◆ **What is required**
Give the number of lines in the records below that include "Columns", and nothing more.

*** Record excerpts Section Begins ***

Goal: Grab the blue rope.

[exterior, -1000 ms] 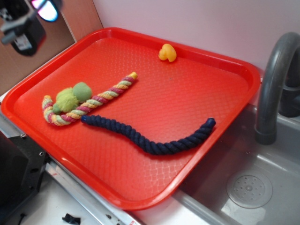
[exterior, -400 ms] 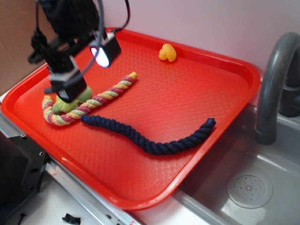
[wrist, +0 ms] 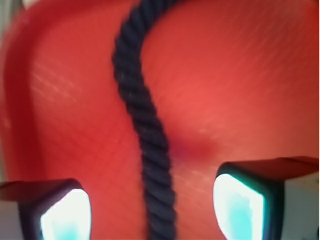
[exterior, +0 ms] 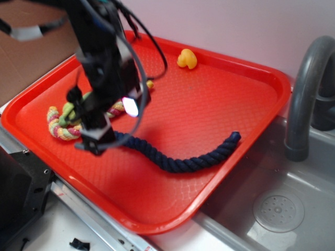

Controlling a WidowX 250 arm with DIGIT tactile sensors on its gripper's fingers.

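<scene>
A red tray [exterior: 251,83] is set beside a grey sink [exterior: 293,219]. On it are laid the blue rope [exterior: 183,159] centrally, a multicoloured rope [exterior: 60,125] at nine o'clock, and a yellow toy [exterior: 187,58] at twelve o'clock.

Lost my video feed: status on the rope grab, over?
Gripper open, jaws straddling the blue rope, not yet closed. Rope flat on the red tray. Multicoloured rope beside it, not in the way.
</scene>
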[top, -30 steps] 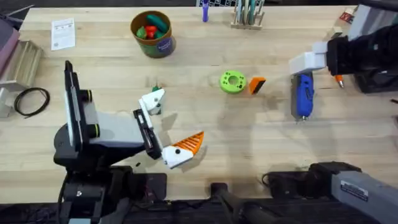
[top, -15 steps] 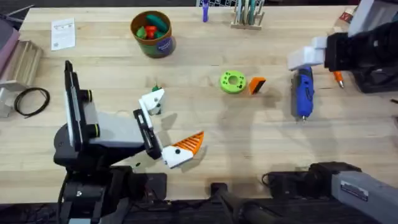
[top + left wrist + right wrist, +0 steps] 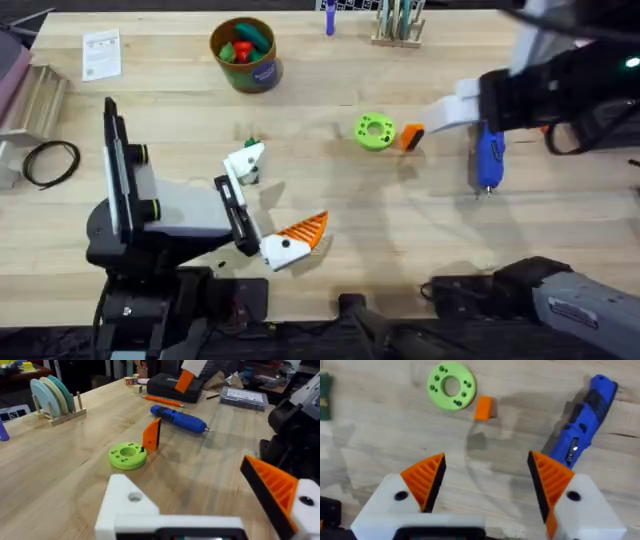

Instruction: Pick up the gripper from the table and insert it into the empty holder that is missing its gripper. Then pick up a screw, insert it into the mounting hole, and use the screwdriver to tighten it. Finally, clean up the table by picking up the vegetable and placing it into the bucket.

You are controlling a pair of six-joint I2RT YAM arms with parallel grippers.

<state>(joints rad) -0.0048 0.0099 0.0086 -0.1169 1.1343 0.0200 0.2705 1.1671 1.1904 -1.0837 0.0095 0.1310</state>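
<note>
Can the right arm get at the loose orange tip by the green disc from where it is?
Probably yes. The right gripper is open above bare table, with the orange tip just ahead beside the green disc, nothing between.

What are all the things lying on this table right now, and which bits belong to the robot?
Gripper: one, orange, mid-table beside the green disc.
Green disc: one, ring-shaped, mid-table.
Screwdriver: one, blue, right side.
Bucket: one, tan with blue label, far side, holding toy vegetables.
Vegetable: one, green, by the left arm's white finger.
Card: one, white, far left.
Cable: one, black coil, left edge.
Left gripper: open, one orange tip, other finger bare white.
Right gripper: open, two orange pads, above the table near the loose gripper.
</note>
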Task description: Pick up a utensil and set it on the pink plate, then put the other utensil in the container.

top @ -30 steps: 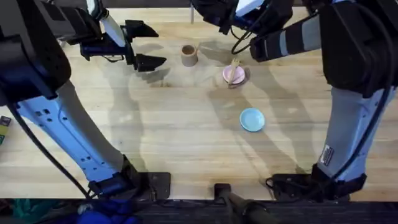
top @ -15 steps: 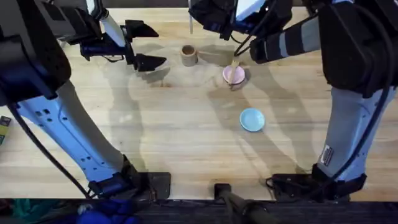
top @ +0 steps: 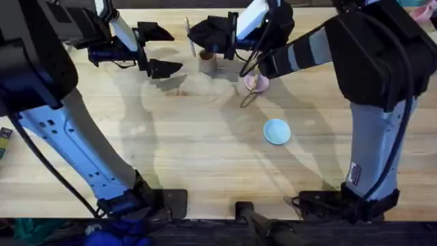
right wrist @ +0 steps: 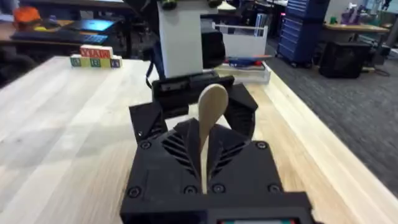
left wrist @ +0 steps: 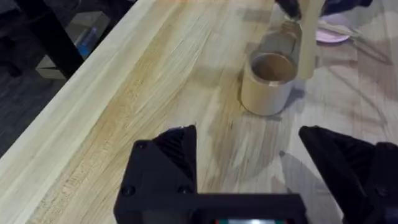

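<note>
1. Writing: in the right wrist view, lettered blocks point(right wrist: 94, 56) sit at the far end of the table point(right wrist: 56, 130); letters too small to read. No other legible label.
2. Spoon point(right wrist: 209, 134): clamped in the right gripper point(right wrist: 208, 180), fingers closed on its slim handle. Oval head up, long axis near upright, standing straight out of the fingers. Overhead, it shows as a thin pale stick point(top: 189, 37) just left of the container point(top: 207, 61), not in it.
3. Fork point(top: 256, 72): lies on the pink plate point(top: 257, 83) w/ long axis running up-down in the overhead view, slightly tilted. Which end is pronged: can't tell.
4. Left gripper point(top: 159, 49): open wide, fingers well apart, holding nothing, left of the container and near it.
5. Left wrist view adds: container interior point(left wrist: 270, 81), tan, nothing inside; spoon handle point(left wrist: 309, 40) hangs just beside its rim; plate edge point(left wrist: 333, 34) beyond.
6. Overhead adds: blue plate point(top: 276, 131), nearer the bases, apart from the rest.
</note>
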You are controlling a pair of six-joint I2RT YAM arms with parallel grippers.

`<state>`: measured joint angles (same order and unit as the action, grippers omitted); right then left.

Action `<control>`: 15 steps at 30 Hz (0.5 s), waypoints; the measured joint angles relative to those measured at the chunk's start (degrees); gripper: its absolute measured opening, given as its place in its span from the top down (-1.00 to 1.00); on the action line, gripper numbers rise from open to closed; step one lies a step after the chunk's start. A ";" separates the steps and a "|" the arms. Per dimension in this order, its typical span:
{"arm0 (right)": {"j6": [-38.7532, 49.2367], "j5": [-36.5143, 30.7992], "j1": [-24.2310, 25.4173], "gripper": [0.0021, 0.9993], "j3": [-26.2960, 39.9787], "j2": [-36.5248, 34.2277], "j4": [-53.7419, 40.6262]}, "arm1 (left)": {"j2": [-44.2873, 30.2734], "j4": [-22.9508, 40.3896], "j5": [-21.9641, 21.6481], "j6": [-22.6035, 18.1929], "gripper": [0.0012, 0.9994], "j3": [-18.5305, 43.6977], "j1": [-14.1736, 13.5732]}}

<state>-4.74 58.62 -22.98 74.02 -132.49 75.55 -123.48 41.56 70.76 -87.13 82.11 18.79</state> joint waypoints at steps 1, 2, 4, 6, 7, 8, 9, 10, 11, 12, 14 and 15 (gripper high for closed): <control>0.60 -0.14 -0.02 0.93 0.00 0.00 -0.90 | 0.00 0.00 0.00 0.00 -0.99 0.00 0.00; 1.13 -0.23 -0.10 0.94 0.00 0.00 -1.63 | 0.00 0.00 0.00 0.00 -0.99 0.00 0.00; 2.32 -0.33 -0.15 0.94 0.00 0.00 -2.86 | 0.00 0.00 0.00 0.00 -0.99 0.00 0.00; 3.40 -0.37 -0.15 0.94 0.00 0.00 -3.73 | 0.00 0.01 0.00 0.00 -0.99 0.00 0.00; 3.85 -0.38 -0.15 0.94 0.00 0.00 -3.93 | 0.00 0.00 0.00 0.00 -0.99 0.00 0.00; 4.20 -0.40 -0.15 0.93 0.00 0.00 -4.02 | 0.00 0.00 0.00 0.00 -0.99 0.00 0.00; 4.53 -0.43 -0.15 0.93 0.00 0.00 -4.04 | 0.00 0.00 0.00 0.00 -0.99 0.00 0.00; 4.83 -0.51 -0.15 0.93 0.00 0.00 -4.13 | 0.00 0.00 0.00 0.00 -0.99 0.00 0.00; 5.08 -0.53 -0.15 0.93 0.00 0.00 -4.34 | 0.00 0.00 0.00 0.00 -0.99 0.00 0.00; 5.25 -0.54 -0.15 0.93 0.00 0.00 -4.68 | 0.00 0.00 0.00 0.00 -0.99 0.00 0.00; 5.96 -0.55 -0.17 0.93 0.00 0.00 -6.09 | 0.00 0.00 0.00 0.00 -0.99 0.00 0.00; 6.38 -0.55 -0.20 0.93 0.00 0.00 -6.96 | 0.00 0.00 0.00 0.00 -0.99 0.00 0.00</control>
<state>1.64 58.06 -23.18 74.02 -132.49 68.59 -123.48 41.56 70.76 -87.13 82.11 18.79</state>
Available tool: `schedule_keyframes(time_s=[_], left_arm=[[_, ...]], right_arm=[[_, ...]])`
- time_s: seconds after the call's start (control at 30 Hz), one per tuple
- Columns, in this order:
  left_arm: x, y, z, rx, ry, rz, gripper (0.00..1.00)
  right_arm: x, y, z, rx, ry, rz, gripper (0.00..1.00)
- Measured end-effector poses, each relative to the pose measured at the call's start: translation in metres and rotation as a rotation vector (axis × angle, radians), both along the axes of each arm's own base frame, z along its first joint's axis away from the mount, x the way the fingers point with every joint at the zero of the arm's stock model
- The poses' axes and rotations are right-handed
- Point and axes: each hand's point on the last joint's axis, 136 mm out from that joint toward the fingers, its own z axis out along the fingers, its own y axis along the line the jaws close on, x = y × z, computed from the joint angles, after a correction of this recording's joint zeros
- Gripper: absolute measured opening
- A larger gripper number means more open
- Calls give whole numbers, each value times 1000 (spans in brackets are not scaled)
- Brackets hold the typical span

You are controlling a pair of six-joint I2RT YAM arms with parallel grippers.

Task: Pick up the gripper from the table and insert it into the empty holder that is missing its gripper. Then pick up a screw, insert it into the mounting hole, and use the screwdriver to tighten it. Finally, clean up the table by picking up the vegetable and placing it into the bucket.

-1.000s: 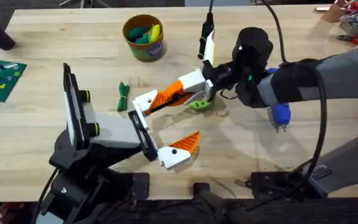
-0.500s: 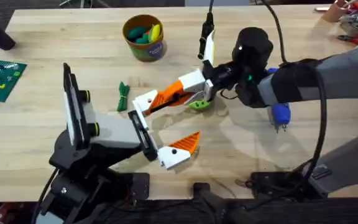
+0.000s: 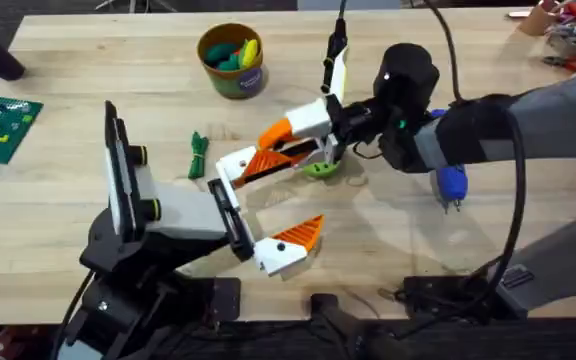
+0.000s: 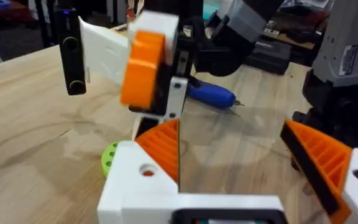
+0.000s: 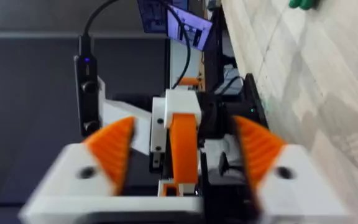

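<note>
My right gripper (image 5: 184, 124) hangs above the middle of the table (image 3: 88, 215) with the loose orange gripper (image 3: 274, 131) lined up in its grasp and lifted clear of the wood. I cannot tell whether it is actually clamped on the piece. My left gripper (image 4: 229, 130) is spread wide open and holds nothing. One of its orange fingers (image 4: 161, 144) reaches in just under the raised piece, and the other (image 4: 321, 163) stays well off to the side. A small round green object (image 3: 318, 169) lies on the table just beneath the raised piece. The blue-handled screwdriver (image 3: 451, 185) rests on the table beside my right arm. A green vegetable (image 3: 200, 155) lies near my left arm, and the bucket (image 3: 233, 84) stands toward the far edge with coloured items inside.
</note>
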Motion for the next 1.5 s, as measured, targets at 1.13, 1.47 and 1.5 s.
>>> schedule_keyframes(time_s=[1.13,1.47,1.5], left_arm=[[-3,-2,0,-1,0,-21,989],[-3,-2,0,-1,0,-21,989],[-3,-2,0,0,1,-21,989]], right_arm=[[36,-72,45,-468,-311,-367,994],[38,-134,88,-882,-682,-378,995],[37,-138,87,-918,-699,-371,995]])
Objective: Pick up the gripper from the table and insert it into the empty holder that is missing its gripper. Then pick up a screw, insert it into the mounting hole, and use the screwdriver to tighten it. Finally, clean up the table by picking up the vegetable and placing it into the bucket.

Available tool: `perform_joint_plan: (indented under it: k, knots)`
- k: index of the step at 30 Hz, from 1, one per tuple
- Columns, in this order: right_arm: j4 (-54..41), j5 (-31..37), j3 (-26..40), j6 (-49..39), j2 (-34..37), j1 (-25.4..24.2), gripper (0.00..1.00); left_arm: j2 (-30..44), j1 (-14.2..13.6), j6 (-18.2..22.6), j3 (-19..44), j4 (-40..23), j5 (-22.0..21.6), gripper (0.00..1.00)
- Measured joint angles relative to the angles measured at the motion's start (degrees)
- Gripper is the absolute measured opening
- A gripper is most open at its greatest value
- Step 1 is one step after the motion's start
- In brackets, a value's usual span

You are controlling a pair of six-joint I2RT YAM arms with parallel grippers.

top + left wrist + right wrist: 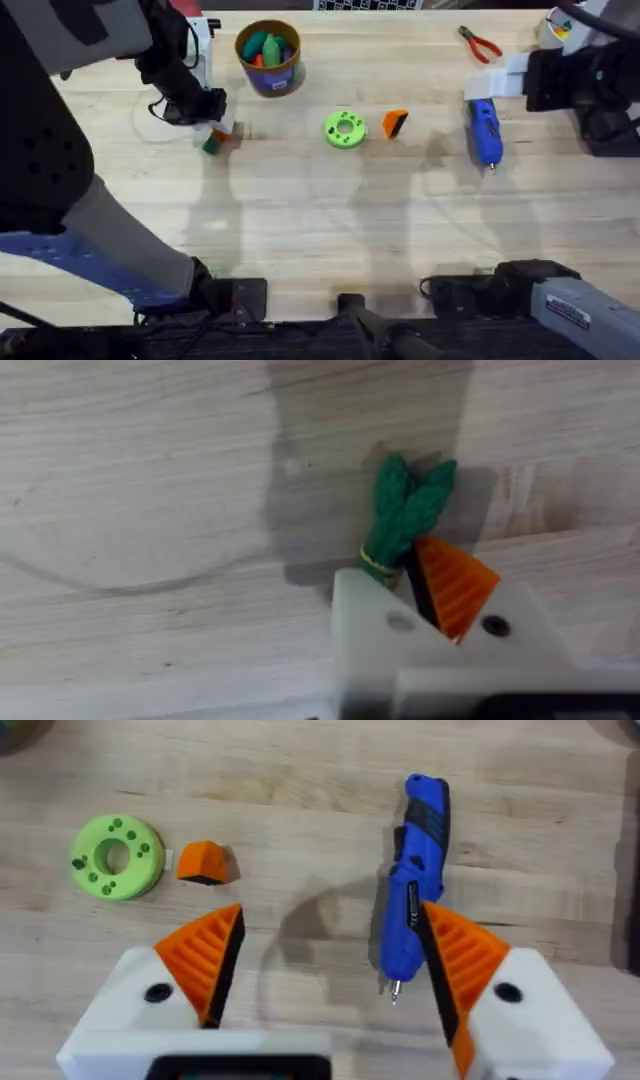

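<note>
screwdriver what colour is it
Blue with a black grip; the screwdriver shows best in the right wrist view.

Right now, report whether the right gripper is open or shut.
Open. The right gripper shows its two orange-padded fingers spread wide apart, holding nothing; the screwdriver lies on the table beyond them.

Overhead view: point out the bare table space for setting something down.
The widest bare wood lies between the row of parts and the arm bases. Another gap sits between the tan bucket and red-handled pliers. Crowded: bright green round disc, small orange wedge, blue screwdriver.
</note>
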Motion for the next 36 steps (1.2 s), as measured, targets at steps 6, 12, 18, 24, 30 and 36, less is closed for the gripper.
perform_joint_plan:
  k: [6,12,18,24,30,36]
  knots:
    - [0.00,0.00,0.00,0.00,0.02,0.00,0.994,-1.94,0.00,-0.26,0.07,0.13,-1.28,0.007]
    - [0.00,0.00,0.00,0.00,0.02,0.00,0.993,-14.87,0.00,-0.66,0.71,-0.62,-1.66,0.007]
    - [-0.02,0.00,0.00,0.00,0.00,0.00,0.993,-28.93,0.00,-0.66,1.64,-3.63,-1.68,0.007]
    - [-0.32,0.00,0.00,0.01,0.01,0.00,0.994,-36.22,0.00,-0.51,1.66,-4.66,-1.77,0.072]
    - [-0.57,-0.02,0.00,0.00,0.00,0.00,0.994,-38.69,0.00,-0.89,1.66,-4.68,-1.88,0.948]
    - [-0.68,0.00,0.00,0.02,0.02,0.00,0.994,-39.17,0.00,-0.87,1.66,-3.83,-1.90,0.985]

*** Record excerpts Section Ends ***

◆ **Exercise response**
2